--- WHAT THIS TASK INVOLVES ---
Below are the data; count the lines with the string "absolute" in them and give that number only.

Segment Start: SUPPLIED RECORDS

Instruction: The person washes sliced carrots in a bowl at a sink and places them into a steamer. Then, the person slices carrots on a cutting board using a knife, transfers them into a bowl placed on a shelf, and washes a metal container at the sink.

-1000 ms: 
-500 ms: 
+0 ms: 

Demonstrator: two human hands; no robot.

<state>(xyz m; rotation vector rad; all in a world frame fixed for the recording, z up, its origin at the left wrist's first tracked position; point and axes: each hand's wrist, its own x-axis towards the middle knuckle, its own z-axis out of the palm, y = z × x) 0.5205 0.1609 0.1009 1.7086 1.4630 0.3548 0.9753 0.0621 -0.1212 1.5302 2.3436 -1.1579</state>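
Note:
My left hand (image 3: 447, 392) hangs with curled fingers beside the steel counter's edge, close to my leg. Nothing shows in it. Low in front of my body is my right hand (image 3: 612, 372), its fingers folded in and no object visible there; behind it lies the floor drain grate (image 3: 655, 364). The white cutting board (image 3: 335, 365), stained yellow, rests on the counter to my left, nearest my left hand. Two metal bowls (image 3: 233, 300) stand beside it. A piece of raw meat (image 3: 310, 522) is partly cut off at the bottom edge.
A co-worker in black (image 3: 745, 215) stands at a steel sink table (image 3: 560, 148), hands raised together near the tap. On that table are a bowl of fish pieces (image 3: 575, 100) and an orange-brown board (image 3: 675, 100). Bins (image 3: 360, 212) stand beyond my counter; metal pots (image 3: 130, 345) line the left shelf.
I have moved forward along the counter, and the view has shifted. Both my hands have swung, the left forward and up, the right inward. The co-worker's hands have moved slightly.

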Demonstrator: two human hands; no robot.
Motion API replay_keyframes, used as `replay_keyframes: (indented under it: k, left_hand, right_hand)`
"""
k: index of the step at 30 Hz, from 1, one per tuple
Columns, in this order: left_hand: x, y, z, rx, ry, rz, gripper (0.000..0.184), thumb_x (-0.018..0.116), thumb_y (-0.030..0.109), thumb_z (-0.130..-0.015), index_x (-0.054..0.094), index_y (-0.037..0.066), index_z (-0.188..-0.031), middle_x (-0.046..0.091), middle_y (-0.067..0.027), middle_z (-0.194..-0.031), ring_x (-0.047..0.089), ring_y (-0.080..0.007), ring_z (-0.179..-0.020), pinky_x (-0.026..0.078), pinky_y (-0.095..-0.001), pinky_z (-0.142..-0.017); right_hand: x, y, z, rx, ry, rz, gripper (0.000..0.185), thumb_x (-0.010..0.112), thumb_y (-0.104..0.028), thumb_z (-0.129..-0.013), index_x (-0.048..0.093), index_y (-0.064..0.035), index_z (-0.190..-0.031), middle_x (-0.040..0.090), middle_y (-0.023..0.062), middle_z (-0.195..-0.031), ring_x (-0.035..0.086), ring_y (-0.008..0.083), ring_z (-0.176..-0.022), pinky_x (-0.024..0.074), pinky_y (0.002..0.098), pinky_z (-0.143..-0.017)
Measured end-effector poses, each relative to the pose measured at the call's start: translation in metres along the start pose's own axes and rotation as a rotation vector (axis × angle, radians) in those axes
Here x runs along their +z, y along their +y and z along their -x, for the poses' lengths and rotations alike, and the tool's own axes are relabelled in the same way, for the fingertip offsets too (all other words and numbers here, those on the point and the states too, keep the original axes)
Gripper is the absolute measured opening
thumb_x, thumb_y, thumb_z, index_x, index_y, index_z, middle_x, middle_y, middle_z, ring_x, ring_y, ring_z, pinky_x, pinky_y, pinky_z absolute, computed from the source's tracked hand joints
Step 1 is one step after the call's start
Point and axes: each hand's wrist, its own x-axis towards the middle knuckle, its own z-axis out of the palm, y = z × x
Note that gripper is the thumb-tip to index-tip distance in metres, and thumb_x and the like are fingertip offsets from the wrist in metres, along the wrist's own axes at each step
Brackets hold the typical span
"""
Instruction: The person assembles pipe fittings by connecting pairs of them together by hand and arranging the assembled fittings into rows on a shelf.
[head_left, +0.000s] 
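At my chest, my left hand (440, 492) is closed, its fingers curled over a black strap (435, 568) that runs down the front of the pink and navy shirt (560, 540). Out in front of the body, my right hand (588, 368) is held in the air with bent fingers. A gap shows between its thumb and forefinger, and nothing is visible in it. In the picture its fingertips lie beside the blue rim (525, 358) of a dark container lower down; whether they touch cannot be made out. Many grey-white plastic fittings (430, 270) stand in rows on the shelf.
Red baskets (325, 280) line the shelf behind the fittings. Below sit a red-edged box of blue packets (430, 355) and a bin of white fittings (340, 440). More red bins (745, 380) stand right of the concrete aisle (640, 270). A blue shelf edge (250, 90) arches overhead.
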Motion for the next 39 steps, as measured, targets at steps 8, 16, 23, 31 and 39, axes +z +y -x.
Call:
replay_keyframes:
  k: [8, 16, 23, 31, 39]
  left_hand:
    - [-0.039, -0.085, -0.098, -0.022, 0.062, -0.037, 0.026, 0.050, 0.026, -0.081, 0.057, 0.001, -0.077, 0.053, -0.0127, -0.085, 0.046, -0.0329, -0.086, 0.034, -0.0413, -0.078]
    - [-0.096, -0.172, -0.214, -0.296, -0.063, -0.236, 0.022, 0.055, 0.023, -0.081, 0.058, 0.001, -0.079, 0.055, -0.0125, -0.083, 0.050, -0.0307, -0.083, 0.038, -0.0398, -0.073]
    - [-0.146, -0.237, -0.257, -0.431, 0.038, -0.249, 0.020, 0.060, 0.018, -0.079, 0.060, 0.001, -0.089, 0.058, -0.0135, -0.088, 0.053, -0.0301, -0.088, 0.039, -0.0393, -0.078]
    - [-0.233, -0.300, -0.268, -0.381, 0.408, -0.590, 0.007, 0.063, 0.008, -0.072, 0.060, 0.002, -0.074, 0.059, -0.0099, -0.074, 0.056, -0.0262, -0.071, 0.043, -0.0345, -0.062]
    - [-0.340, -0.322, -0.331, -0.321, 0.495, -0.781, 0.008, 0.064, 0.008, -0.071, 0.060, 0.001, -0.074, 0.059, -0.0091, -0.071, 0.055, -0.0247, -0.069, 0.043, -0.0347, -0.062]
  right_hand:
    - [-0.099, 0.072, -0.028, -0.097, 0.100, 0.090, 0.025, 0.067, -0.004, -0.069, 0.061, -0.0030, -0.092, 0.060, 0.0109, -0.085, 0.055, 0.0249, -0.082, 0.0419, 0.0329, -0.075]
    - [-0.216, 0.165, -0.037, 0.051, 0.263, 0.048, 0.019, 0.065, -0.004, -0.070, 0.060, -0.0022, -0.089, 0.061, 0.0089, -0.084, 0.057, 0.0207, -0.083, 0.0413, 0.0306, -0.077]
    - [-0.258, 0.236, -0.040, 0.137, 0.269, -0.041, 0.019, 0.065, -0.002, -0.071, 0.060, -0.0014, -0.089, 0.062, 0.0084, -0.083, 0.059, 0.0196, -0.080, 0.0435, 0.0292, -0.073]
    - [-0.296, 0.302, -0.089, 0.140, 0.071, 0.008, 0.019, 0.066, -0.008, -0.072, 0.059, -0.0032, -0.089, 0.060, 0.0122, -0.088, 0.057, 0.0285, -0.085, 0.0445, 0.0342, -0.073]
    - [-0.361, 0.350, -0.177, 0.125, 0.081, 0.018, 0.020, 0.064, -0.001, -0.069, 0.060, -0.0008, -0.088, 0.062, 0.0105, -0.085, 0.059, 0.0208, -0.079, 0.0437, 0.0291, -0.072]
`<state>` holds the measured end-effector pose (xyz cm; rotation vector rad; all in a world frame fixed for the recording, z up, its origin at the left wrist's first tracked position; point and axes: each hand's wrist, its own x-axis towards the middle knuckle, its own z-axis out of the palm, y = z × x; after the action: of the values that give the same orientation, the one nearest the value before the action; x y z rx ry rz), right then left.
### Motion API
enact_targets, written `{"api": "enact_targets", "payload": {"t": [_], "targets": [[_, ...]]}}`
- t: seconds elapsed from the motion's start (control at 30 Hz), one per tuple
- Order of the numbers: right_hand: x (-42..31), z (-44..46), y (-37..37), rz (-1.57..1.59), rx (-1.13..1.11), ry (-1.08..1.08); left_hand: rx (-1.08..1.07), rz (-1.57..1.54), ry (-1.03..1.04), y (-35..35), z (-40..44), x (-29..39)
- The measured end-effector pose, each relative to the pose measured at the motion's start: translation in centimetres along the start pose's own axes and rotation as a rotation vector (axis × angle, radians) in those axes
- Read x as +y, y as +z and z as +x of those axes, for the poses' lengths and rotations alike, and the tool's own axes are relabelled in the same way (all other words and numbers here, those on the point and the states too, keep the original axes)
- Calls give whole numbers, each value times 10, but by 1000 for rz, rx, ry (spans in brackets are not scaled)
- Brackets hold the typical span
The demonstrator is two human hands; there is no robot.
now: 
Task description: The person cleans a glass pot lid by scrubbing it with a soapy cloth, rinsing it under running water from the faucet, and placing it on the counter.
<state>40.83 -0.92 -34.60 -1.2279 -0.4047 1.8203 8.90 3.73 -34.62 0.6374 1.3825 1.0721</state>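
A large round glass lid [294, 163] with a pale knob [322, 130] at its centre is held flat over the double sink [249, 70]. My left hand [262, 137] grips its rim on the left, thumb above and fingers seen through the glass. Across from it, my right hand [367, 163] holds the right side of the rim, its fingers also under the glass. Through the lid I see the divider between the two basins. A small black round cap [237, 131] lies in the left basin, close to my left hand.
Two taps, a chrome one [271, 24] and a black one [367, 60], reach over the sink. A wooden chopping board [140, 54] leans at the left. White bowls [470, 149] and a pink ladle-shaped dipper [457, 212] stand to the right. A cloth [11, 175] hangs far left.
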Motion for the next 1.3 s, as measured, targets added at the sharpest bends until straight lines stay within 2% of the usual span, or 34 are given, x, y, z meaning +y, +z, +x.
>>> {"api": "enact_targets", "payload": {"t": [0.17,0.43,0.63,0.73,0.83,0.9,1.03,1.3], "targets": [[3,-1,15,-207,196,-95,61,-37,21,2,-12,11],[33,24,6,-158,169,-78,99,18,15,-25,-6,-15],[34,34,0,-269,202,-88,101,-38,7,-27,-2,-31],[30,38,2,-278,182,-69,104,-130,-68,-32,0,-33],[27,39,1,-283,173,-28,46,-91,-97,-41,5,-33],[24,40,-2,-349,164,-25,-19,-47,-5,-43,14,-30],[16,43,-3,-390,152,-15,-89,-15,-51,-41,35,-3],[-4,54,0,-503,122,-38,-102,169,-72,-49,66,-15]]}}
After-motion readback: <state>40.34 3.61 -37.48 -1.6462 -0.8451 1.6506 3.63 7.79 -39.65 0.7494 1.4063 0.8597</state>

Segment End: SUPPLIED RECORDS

--- EXERCISE ANSWER ---
2